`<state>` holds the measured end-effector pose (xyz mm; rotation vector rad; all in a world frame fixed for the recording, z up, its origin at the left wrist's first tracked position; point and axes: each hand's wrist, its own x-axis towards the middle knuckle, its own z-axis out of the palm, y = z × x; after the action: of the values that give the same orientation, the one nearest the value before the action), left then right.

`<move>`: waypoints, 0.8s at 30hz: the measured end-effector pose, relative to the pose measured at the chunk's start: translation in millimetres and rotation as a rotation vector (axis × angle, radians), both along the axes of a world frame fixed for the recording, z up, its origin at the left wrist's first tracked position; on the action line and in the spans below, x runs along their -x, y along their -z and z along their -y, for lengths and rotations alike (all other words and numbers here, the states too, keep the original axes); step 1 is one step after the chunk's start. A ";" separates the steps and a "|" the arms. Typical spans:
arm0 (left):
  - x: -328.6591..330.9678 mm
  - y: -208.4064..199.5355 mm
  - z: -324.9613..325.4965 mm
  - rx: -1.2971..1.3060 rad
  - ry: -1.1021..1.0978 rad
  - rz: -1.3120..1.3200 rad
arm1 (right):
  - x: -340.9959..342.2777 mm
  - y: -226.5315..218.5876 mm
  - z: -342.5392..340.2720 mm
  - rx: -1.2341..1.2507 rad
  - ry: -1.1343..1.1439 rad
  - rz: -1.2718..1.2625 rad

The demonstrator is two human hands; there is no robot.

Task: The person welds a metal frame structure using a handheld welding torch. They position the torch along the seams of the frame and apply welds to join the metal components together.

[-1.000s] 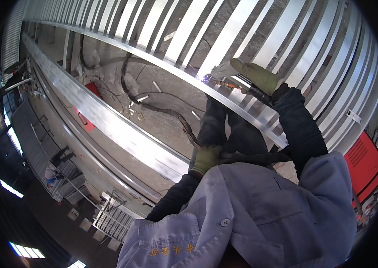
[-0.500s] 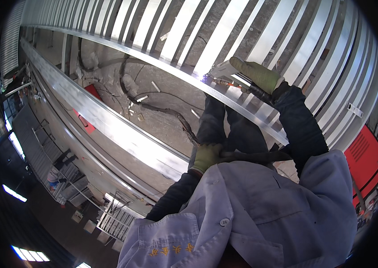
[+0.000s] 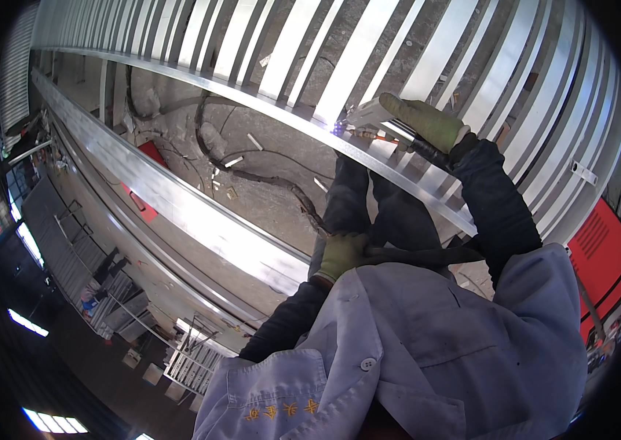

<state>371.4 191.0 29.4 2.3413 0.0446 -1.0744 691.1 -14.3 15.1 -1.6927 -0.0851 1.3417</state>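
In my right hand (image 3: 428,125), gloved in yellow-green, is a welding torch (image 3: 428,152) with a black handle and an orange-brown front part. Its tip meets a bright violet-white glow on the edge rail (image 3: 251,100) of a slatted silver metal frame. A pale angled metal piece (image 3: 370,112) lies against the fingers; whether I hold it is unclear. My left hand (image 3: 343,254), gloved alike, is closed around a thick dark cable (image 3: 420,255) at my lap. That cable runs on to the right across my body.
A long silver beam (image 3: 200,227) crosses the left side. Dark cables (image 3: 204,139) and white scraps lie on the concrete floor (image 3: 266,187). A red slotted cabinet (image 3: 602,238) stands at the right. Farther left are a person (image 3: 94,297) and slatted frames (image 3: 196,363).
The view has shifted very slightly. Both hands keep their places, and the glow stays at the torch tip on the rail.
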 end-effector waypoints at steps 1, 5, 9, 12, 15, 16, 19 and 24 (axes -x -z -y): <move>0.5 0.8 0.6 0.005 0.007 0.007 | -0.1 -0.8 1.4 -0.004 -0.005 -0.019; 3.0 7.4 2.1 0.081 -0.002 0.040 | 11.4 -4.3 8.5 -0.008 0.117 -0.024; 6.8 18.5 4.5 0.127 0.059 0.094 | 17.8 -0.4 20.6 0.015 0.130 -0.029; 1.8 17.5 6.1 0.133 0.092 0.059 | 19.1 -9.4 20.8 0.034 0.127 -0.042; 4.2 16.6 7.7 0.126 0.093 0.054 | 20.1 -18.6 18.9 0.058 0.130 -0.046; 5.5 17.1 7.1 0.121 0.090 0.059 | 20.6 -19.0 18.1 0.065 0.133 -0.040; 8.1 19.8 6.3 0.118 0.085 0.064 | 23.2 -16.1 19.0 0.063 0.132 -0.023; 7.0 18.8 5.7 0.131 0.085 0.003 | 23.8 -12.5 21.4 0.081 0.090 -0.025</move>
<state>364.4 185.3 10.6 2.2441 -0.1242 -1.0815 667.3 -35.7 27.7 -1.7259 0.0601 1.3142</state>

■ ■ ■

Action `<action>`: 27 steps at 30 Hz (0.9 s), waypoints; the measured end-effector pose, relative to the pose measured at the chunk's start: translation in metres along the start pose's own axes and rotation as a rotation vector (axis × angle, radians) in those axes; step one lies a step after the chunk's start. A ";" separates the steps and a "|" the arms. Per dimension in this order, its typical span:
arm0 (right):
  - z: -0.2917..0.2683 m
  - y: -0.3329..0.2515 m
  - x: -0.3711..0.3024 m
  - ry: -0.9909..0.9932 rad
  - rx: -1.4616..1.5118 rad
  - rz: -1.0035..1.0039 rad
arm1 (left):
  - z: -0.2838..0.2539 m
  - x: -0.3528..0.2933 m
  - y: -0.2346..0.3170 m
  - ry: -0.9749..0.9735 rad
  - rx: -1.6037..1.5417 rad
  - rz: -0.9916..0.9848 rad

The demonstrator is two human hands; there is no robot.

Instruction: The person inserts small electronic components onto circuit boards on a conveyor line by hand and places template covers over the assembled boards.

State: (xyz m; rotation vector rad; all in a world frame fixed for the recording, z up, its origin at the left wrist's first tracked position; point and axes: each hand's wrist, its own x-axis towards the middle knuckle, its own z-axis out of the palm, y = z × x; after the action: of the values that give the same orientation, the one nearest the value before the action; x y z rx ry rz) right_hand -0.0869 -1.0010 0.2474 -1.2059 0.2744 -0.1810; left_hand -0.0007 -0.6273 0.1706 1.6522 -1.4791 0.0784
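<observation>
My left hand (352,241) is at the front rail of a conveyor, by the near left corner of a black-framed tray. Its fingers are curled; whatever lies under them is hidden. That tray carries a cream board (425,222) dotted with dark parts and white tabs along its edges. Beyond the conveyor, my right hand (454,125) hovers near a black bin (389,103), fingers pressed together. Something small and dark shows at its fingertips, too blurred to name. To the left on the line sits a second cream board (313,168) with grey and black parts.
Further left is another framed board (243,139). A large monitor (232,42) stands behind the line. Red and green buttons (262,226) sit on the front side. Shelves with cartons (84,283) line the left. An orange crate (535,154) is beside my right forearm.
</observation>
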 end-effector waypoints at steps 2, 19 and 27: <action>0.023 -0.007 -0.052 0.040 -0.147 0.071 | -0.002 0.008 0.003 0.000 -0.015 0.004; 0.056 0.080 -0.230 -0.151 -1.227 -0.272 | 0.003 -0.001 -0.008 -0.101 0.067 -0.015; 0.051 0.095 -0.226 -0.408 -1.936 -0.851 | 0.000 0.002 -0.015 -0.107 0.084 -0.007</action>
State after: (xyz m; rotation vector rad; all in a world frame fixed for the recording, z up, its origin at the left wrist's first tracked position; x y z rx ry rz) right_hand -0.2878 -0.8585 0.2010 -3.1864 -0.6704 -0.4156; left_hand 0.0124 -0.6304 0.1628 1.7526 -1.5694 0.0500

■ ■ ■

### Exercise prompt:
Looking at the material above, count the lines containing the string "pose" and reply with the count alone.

### Answer box:
3